From the data below, repeat exactly the lines from the line with "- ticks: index" to the line with "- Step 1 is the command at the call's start", both included.

> _Extracted records_:
---

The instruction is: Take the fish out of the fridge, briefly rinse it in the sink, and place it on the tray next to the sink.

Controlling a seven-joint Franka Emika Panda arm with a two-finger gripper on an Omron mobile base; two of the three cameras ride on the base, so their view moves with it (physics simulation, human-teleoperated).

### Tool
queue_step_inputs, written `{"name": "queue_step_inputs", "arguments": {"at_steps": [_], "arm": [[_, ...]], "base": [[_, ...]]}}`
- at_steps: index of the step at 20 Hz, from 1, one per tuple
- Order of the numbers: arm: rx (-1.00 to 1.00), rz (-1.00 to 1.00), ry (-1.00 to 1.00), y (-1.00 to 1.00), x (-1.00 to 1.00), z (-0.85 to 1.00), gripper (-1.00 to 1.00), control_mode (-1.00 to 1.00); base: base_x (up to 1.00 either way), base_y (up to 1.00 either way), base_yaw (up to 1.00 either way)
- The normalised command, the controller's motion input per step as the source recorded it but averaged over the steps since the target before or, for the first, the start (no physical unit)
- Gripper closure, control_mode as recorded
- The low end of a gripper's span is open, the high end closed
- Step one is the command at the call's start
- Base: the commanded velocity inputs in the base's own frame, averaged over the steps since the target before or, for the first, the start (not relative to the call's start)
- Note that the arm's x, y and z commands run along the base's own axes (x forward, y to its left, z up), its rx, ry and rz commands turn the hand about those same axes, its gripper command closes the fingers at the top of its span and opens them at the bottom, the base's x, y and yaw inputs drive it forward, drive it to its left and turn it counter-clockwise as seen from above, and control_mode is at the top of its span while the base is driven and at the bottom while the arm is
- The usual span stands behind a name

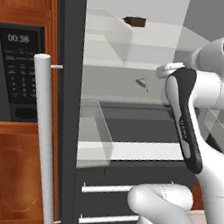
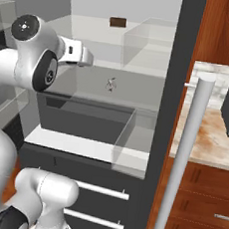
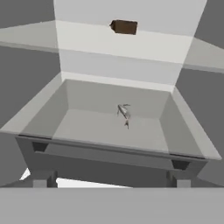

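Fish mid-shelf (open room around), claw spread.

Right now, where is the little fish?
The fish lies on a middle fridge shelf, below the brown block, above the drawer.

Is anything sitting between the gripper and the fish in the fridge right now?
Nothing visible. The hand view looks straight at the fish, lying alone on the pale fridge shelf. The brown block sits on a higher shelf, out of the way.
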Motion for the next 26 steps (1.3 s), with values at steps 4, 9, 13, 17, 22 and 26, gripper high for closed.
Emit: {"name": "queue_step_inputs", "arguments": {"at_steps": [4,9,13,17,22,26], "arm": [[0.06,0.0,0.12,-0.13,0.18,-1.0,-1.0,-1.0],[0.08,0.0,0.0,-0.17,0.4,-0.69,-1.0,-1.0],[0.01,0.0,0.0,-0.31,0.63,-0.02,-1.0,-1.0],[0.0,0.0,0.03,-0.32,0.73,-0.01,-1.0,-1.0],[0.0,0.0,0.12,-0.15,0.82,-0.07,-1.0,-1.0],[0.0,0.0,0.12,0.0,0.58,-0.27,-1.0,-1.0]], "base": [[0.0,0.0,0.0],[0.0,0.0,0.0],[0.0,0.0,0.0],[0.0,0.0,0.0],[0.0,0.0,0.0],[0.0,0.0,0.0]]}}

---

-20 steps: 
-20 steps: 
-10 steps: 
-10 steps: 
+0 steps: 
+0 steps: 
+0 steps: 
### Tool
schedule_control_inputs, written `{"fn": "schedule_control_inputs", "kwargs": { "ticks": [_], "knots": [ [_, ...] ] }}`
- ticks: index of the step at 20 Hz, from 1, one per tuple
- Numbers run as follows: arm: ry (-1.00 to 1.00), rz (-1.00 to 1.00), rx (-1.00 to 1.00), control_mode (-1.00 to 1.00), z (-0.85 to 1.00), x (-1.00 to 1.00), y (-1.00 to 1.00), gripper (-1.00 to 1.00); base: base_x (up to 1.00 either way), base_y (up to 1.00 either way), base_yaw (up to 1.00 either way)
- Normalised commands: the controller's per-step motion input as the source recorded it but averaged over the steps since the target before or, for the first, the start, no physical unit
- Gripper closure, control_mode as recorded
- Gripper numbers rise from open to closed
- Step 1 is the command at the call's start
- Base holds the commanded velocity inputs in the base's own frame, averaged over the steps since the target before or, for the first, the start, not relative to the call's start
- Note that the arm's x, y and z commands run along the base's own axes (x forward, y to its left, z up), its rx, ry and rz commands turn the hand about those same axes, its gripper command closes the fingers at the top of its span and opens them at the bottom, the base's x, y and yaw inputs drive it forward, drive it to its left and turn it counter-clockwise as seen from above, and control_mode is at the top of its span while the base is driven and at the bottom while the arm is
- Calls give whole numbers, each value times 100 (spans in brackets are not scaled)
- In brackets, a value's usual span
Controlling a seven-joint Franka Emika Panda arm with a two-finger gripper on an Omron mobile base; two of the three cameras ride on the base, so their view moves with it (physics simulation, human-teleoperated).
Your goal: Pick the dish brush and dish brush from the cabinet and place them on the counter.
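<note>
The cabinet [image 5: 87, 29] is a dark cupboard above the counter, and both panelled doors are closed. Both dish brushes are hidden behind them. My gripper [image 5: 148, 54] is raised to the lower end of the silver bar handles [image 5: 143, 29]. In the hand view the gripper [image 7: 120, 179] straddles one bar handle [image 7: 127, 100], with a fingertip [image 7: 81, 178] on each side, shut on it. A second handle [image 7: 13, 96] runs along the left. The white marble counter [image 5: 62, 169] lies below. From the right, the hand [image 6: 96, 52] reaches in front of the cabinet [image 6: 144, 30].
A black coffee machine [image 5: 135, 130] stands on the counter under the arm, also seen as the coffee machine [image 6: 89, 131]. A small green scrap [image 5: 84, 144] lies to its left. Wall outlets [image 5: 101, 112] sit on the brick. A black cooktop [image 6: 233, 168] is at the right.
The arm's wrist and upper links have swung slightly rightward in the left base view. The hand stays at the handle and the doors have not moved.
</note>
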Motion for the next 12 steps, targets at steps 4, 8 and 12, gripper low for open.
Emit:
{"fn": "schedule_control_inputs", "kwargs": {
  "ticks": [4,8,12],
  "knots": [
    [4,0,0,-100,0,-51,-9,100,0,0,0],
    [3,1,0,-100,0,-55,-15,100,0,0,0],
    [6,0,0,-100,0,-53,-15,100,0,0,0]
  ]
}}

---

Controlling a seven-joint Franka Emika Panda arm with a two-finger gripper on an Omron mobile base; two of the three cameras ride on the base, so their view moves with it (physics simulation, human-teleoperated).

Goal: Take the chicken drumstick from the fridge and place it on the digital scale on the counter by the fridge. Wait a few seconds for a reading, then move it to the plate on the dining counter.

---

> _Answer to the problem_:
- ticks: index of the step at 20 Hz, from 1, one per tuple
- Numbers run as follows: arm: ry (-1.00 to 1.00), rz (-1.00 to 1.00), rx (-1.00 to 1.00), control_mode (-1.00 to 1.00), z (-0.85 to 1.00), x (-1.00 to 1.00), y (-1.00 to 1.00), gripper (-1.00 to 1.00); base: base_x (up to 1.00 either way), base_y (up to 1.00 either way), base_yaw (up to 1.00 either way)
- Normalised commands: the controller's per-step motion input as the source recorded it but averaged over the steps since the target before or, for the first, the start, no physical unit
- Gripper closure, control_mode as recorded
- Gripper numbers rise from open to closed
- Step 1 is the command at the call's start

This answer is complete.